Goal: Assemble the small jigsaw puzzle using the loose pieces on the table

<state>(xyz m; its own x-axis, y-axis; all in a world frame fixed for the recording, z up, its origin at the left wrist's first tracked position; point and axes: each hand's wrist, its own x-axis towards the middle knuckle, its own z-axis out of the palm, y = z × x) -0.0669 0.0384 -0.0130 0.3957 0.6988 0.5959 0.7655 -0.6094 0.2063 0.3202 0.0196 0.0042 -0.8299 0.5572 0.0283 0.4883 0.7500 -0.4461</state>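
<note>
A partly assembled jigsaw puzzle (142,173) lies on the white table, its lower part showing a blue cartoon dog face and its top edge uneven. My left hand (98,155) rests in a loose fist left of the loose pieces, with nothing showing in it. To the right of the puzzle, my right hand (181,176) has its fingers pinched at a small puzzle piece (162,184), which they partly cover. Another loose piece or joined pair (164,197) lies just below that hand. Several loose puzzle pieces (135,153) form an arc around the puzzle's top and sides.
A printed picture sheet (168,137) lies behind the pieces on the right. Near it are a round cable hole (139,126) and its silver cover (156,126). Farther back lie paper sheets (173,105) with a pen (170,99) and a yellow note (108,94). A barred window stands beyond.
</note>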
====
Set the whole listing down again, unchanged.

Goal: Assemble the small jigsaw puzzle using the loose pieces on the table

<state>(xyz m; its own x-axis, y-axis; all in a world frame fixed for the recording, z up, its origin at the left wrist's first tracked position; point and axes: each hand's wrist, its own x-axis towards the middle knuckle, its own z-axis out of the palm, y = z × x) -0.0669 0.0384 -0.0130 0.3957 0.6988 0.5959 0.7655 -0.6094 0.2063 0.3202 0.0196 0.0042 -0.8299 0.5572 0.0283 0.4883 0.7500 -0.4461</state>
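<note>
A partly assembled jigsaw puzzle (142,173) lies on the white table, its lower part showing a blue cartoon dog face and its top edge uneven. My left hand (98,155) rests in a loose fist left of the loose pieces, with nothing showing in it. To the right of the puzzle, my right hand (181,176) has its fingers pinched at a small puzzle piece (162,184), which they partly cover. Another loose piece or joined pair (164,197) lies just below that hand. Several loose puzzle pieces (135,153) form an arc around the puzzle's top and sides.
A printed picture sheet (168,137) lies behind the pieces on the right. Near it are a round cable hole (139,126) and its silver cover (156,126). Farther back lie paper sheets (173,105) with a pen (170,99) and a yellow note (108,94). A barred window stands beyond.
</note>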

The answer is complete, and the exercise is done.